There's one prerequisite I missed initially and spent a while debugging ("why aren't recommendations showing up?"): the VPA Recommender requires Metrics Server (or Prometheus Adapter) to be installed. It's worth checking that kubectl top pods works correctly in your cluster first.
# Example VPA object auto-created by Goldilocks
apiVersion: autoscaling.k8s.io/v1
kind: VerticalPodAutoscaler
metadata:
name: my-api-server
namespace: production
spec:
targetRef:
apiVersion: apps/v1
kind: Deployment
name: my-api-server
updatePolicy:
updateMode: "Off" # Key: recommendations only, no restarts
status:
recommendation:
containerRecommendations:
- containerName: app
target:
cpu: "250m"
memory: "512Mi"
lowerBound:
cpu: "100m"
memory: "256Mi"
upperBound:
cpu: "500m"
memory: "1Gi"Recommendations come in three flavors — target, lowerBound, and upperBound — and which one you use is a surprisingly important decision. target is based on average usage, while upperBound reflects peak traffic.
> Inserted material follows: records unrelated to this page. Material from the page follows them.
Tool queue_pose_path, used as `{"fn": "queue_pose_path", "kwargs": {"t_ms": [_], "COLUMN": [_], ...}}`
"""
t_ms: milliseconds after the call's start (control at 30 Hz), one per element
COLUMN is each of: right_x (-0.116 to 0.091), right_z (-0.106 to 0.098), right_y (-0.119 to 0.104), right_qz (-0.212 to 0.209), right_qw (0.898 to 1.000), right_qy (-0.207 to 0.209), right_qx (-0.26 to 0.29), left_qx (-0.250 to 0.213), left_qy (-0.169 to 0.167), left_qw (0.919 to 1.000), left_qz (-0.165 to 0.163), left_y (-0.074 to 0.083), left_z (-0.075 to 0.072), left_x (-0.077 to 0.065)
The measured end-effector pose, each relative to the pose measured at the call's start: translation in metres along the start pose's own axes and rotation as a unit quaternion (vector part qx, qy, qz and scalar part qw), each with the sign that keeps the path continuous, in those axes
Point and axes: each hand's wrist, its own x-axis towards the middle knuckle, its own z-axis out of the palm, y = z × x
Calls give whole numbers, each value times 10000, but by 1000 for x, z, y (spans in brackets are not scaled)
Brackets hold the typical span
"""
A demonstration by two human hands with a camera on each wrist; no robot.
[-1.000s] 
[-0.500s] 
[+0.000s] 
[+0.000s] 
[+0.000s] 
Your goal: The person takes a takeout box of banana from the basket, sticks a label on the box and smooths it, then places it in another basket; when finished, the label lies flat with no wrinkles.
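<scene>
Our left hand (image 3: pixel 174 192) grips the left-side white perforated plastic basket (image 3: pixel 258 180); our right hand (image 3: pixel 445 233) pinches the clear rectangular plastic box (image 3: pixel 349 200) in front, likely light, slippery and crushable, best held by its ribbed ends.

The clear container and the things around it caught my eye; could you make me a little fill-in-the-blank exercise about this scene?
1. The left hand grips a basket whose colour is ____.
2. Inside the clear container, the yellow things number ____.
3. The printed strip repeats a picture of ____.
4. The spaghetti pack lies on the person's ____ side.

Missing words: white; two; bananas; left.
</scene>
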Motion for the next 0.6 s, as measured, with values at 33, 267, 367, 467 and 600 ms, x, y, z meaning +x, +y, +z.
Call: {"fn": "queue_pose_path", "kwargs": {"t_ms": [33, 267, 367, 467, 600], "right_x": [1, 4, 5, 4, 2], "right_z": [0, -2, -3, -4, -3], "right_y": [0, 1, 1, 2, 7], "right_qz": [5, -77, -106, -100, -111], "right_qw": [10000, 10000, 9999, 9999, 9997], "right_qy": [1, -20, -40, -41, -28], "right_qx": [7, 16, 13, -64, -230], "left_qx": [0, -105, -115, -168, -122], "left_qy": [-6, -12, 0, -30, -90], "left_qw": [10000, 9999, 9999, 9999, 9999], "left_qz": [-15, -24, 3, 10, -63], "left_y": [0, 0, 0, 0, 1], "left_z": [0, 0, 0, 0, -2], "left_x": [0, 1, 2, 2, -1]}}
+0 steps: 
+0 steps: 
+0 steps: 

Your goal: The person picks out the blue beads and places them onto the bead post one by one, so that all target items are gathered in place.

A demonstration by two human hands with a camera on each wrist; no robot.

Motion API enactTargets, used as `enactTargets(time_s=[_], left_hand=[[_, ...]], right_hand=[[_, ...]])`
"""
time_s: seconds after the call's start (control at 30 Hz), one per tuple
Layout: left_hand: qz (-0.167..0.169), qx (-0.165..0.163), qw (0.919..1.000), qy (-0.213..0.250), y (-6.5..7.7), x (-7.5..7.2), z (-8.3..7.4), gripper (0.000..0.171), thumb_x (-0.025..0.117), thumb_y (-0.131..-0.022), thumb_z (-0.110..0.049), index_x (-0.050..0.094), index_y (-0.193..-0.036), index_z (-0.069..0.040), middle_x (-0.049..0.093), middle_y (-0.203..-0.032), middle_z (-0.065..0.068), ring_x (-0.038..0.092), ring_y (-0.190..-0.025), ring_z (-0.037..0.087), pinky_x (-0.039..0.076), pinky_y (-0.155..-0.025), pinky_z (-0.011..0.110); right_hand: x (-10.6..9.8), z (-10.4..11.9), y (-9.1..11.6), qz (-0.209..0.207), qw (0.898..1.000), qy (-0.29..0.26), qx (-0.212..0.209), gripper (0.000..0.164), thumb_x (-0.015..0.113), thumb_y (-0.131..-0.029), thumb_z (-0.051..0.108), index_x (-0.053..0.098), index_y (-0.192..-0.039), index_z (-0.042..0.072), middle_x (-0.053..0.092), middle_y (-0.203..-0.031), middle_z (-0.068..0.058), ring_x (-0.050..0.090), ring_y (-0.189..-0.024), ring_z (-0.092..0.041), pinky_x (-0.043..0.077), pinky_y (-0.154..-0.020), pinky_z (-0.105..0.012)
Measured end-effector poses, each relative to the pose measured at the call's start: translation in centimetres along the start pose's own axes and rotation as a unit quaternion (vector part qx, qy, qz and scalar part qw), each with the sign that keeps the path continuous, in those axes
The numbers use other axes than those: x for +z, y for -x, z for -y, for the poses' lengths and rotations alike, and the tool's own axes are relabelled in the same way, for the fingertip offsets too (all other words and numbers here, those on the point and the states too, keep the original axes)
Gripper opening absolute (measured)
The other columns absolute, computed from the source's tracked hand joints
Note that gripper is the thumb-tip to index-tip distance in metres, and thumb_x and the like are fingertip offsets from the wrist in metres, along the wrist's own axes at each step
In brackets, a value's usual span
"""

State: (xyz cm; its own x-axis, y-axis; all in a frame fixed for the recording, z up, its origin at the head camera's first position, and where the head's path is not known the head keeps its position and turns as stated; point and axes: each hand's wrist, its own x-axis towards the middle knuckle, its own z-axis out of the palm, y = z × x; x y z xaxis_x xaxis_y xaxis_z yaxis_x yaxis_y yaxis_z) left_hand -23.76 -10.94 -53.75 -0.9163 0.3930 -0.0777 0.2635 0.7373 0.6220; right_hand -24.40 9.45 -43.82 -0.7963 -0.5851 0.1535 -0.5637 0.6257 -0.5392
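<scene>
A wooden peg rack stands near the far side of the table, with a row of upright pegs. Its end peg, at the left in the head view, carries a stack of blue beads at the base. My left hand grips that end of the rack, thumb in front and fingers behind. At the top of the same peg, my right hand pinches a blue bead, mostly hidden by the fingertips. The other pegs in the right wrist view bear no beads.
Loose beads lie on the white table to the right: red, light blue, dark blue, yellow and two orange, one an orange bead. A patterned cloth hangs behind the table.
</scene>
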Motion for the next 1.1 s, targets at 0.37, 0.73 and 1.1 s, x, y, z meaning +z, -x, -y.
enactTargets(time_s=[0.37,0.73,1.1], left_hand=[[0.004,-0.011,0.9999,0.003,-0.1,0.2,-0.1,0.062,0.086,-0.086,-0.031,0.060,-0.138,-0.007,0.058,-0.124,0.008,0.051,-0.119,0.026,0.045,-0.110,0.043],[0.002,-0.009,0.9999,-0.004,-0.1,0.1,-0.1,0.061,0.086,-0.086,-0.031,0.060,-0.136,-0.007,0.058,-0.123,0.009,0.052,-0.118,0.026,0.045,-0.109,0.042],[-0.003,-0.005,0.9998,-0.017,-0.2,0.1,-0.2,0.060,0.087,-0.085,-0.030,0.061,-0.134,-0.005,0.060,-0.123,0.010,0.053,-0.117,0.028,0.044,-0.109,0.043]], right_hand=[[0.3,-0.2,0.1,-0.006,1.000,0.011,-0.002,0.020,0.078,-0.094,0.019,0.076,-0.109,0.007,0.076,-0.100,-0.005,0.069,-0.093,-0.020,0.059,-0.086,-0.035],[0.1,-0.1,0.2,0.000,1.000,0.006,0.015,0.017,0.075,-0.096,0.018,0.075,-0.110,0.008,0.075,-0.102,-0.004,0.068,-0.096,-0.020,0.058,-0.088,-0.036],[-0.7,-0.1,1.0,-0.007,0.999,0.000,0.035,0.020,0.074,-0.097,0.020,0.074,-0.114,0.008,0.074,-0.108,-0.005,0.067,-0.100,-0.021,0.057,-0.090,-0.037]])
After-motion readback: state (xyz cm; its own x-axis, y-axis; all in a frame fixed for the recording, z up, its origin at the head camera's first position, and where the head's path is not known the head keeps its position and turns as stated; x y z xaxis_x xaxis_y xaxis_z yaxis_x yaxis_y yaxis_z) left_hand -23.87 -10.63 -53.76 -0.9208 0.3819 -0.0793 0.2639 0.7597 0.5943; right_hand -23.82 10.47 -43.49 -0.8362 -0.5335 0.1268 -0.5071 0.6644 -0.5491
For services with heavy batch workloads or frequent traffic spikes, it's safer to apply a target * 1.2 safety margin or refer to upperBound.
Usage is straightforward: add a single label to the namespace you want to monitor, and the Goldilocks Controller will detect the Deployments in that namespace and automatically create VPA objects.
kubectl label namespace production goldilocks.fairwinds.com/enabled=trueVPA recommendation convergence time: VPA needs at least 7–14 days of real traffic data to produce reliable recommendations. Pulling recommendations immediately after a deployment will yield meaningless numbers.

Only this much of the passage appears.